Posted: 04 January 2012

An obese women walks down the street on Michigan Avenue in Chicago, Illinois, USA. (AFP FILE PHOTO/JEFF HAYNES)
WASHINGTON: Obese people who undergo gastric bypass surgery are less likely to die from heart attack and stroke than people who receive more conventional treatment for their weight condition, a Swedish study said on Tuesday.

The study, published in the January 4 issue of the Journal of the American Medical Association, included about 4,000 patients in Sweden who were recruited between 1987 and 2001.

The surgery patients either had gastric bypass (13.2 percent), banding (18.7 percent), or vertical banded gastroplasty (68.1 percent), and all lost 16-23 percent of their body weight in subsequent years.

The control group did not have any type of surgery and showed a 0-1 percent weight loss at follow-up periods of two, 10, 15 and 20 years.

"Bariatric surgery was associated with reduced number of fatal heart attack deaths (22 in the surgery group versus 37 in the control group)," said the study led by Lars Sjostrom of the University of Gothenburg, Sweden.

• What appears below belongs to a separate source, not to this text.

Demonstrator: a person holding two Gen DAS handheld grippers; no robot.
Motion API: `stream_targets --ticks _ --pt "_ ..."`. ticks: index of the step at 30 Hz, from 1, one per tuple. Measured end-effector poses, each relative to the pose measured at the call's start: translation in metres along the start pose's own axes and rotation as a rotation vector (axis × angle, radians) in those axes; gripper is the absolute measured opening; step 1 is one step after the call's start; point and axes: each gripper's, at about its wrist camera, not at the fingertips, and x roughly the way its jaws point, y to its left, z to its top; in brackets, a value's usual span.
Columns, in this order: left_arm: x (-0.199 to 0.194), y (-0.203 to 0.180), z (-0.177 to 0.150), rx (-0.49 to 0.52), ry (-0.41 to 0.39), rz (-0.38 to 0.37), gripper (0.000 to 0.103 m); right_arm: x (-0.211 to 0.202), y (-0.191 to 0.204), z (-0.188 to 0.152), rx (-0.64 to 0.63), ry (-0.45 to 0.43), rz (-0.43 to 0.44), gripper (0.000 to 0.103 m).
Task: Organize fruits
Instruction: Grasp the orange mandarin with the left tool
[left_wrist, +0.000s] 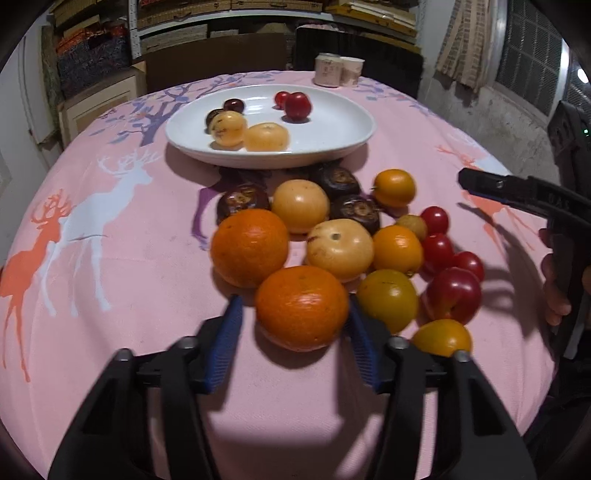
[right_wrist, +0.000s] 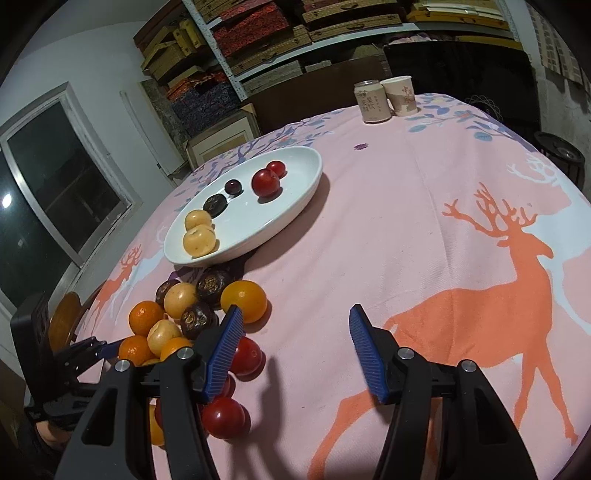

Bariatric surgery was also linked to a lower number of heart attacks overall, fewer strokes, and fewer fatal strokes.

But when the researchers looked at weight change alone, they could find no significant relationship to cardiovascular events in either group, suggesting that the weight loss itself might not be the driver of fewer deaths.

"There are many benefits to bariatric surgery and that some of these benefits are independent of the degree of the surgically induced weight loss," said the study.

Other studies have shown that the benefits of gastric surgery for extremely obese people can include long-term changes of body weight, better quality of life, and fewer incidences of diabetes and cancer.

"The message is clear - bariatric surgery saves lives," said Mitchell Roslin, chief of obesity surgery at Lenox Hill Hospital in New York, who was not involved in the study.

Roslin noted that the most common type of surgery in the study, vertical banded gastroplasty, has been replaced by newer methods that are even more effective, so the cardiovascular death risk is likely even lower today.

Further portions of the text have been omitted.